Толстенький коротенький человек сидел в санях, вздыхая от усталости и беспрестанно высовываясь, чтобы видеть то, что делается впереди. Рука израненного господина неизменно продолжала обнимать шею городового; человек, натянув рукав своего ватного пальто, принялся чистить упавший цилиндр приват-доцента, вертя его, как на вертеле, и в конце концов придал ему даже некоторую элегантность и блеск. Прохожие оглядывались на медленно подвигавшиеся сани и на господина, который, вытянув руки, держал перед собою старомодный цилиндр, словно драгоценность.
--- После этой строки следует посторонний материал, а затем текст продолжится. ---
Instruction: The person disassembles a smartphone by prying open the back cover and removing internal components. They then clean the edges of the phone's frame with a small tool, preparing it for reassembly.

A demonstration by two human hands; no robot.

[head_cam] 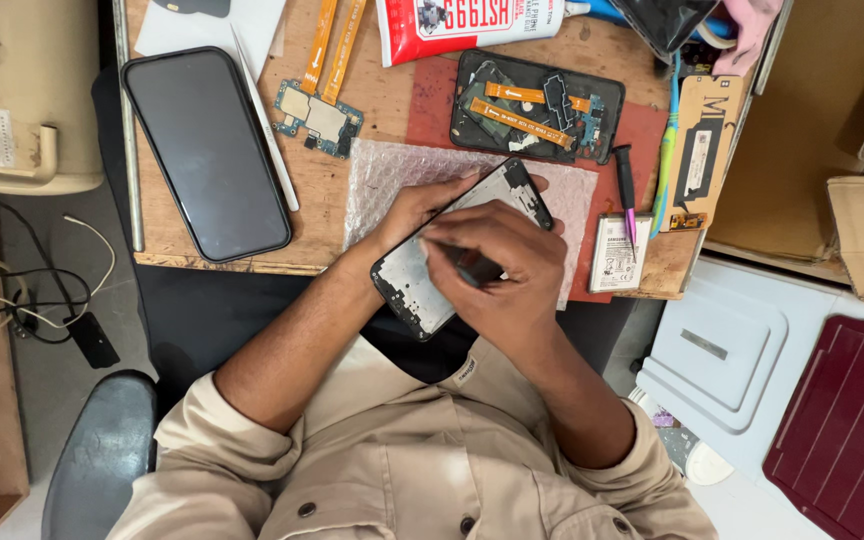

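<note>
On the left of the wooden surface point(352, 190) lay a big black phone point(207, 152), smooth and shiny, with thin silver tweezers point(264, 120) beside it. Next came a small green circuit board point(318, 117) with orange ribbon strips. Your left hand point(407, 210) was curled under the open phone frame point(457, 248), holding it tilted over the bumpy bubble wrap point(382, 175); its fingers were mostly hidden. Your right hand point(500, 265) was pinched shut on a small dark tool point(477, 268), too covered to make out, pressed on the frame. Farther right lay a flat white battery point(620, 255).
</note>
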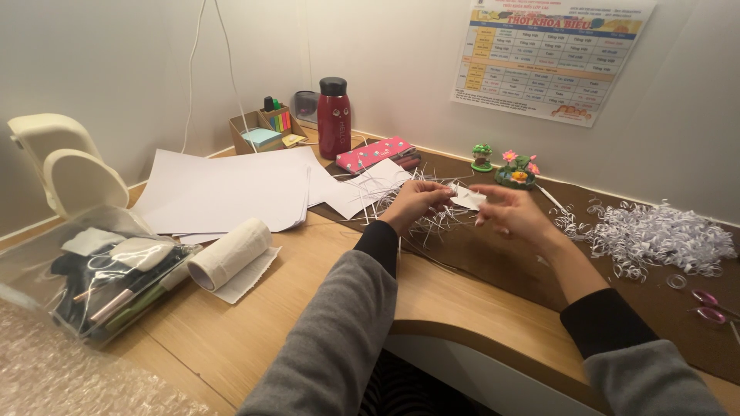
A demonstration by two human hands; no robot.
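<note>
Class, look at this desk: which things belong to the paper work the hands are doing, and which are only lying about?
In use:
left hand
right hand
small white paper piece held between both hands
loose paper strips
pile of curled paper rings

Lying about:
red flask
pink pencil case
white sheets
roll
clear pouch
scissors
</note>
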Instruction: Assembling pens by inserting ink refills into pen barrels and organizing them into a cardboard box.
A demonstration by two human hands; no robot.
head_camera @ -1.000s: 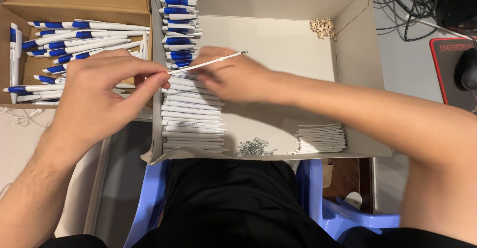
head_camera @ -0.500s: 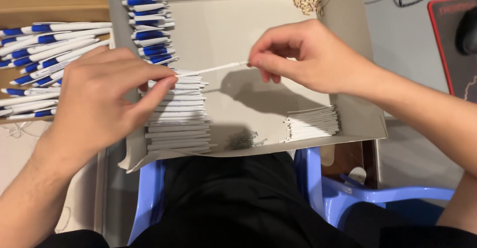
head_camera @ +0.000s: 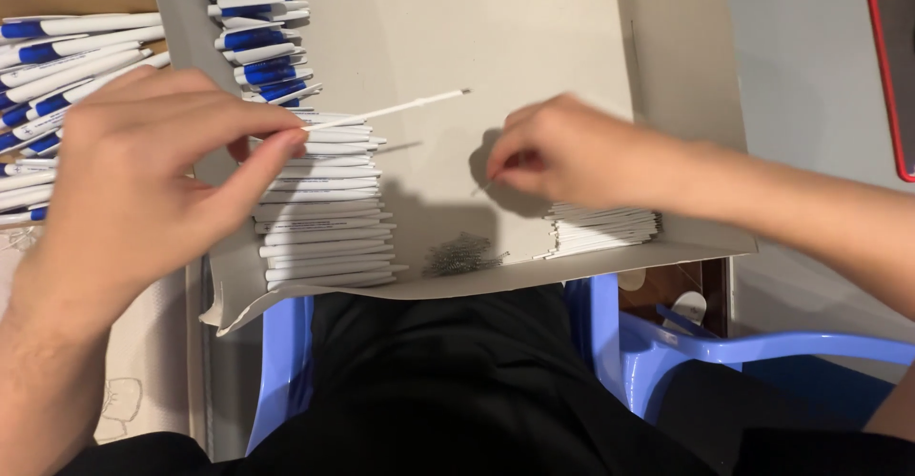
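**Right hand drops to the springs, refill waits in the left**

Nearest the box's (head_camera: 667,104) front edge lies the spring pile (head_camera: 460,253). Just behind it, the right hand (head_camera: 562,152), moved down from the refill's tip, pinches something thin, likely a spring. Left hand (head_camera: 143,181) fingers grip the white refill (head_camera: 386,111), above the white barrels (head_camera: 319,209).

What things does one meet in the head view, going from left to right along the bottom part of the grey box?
Left hand → stack of white pen barrels → small pile of metal springs → right hand → smaller stack of white parts → right wall of the grey box.
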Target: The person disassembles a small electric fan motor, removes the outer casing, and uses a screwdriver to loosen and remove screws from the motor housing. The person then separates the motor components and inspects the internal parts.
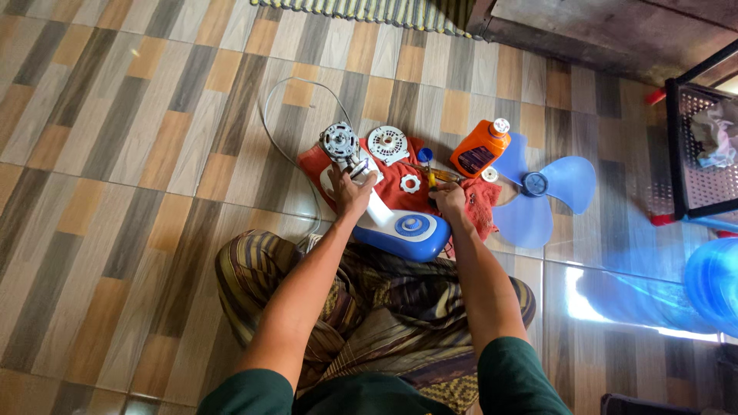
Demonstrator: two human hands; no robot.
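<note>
**Fan Disassembly Station: Layout and Hand Positions**

The work area is a red cloth [400,184] spread on a tiled floor [115,154]. Open floor extends far and left of the cloth. The right side is bounded by a black mesh rack [703,154], and a blue water jug [715,284] stands at the near right edge.

The left hand [350,192] is closed around the white neck of the fan body [377,207], just near of the exposed motor [340,142]. The blue-and-white fan base [407,230] lies between both hands, touching the person's lap.

The right hand [448,198] is curled shut on a screwdriver [427,173], its yellow-and-blue handle projecting far of the fingers.

A white motor cover [388,144] and a small white ring [410,183] rest on the cloth. An orange bottle [480,148] and blue fan blades [538,188] lie right of the cloth.
</note>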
Слязкин, стеная, сказал городовому:

— … Больно… Умираю…

— Не беспокойте себя, господин, — ответил городовой. — Сейчас за угол больница.

Слязкин почувствовал к городовому нежную дружбу. У него застучали зубы, точно от холода; он с трудом произнес, шевеля пальцами:

— Я вас поблагодарю, голубчик… Как только выздоровею…
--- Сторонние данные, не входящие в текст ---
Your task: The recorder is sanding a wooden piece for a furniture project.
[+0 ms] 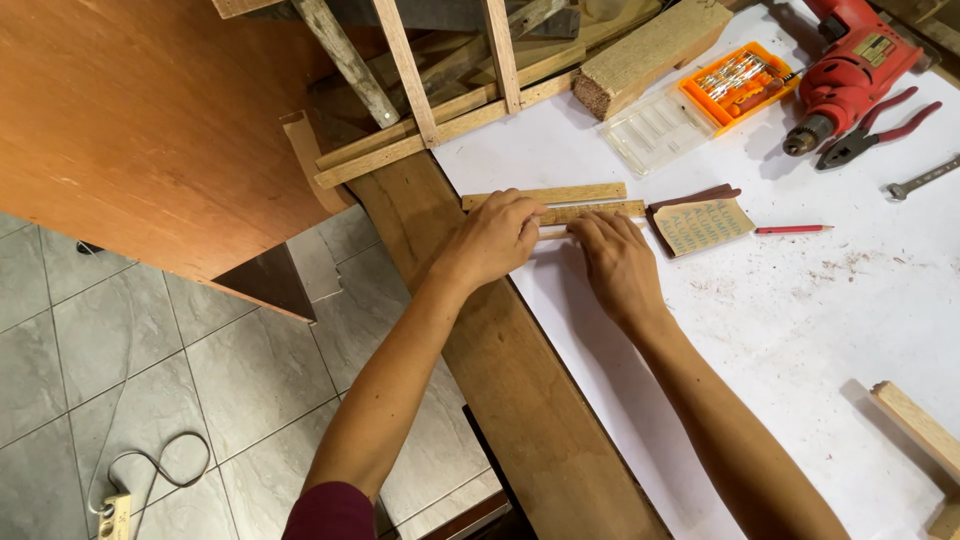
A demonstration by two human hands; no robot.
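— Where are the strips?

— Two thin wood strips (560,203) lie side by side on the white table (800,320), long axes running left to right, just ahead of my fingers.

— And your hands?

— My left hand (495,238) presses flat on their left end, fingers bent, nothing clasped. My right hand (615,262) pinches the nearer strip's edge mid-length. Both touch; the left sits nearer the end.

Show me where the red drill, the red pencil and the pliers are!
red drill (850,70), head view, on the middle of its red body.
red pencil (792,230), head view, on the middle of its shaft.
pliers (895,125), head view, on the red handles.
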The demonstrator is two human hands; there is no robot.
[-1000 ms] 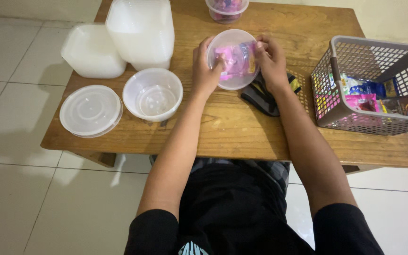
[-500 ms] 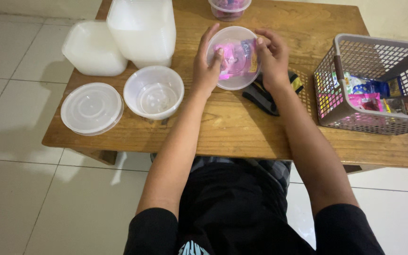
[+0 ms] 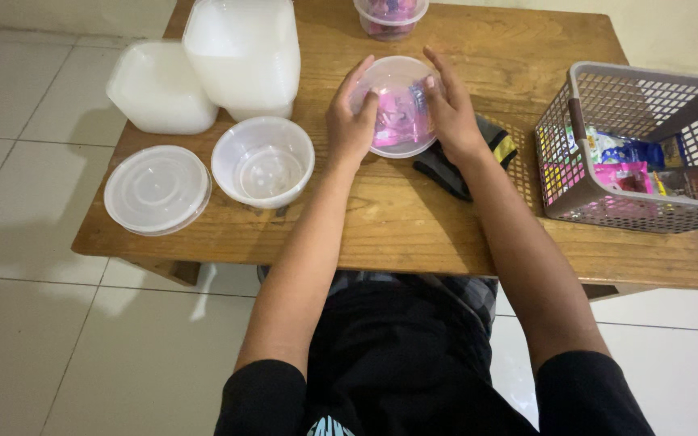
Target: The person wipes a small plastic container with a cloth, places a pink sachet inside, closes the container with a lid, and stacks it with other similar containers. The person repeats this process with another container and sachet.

— Покорно благодарим, — ответил бывший унтер. — А только по службе нашей полагается… пьяный или какой с повреждением…

Городовому было неудобно стоять; у него болел затылок, но он не двигался, чтобы не беспокоить Слязкина.

— Вот… допрыгался, — сказал Михаил Иосифович и хотел улыбнуться, но вместо улыбки вышла гримаса, и из груди вырвался сдавленный стон. Ветер трепал его редкие рыжеватые волосы, и бил ударами в морщинистый открытый лоб.

У подъезда он увидел вывеску.

— Я знаю эту больницу, — обрадовался приват-доцент. — Ею заведует доктор Верстов, мой хороший знакомый… даже друг… Просто удивительно, что я… что мы… на дне позора…

Он застонал и застучал зубами.

Через несколько минут его бережно внесли в приемный покой. Служители, одетые в белое, хлопотали около него; пришла пожилая женщина тоже в белом, с добрым строгим лицом, в золотых очках.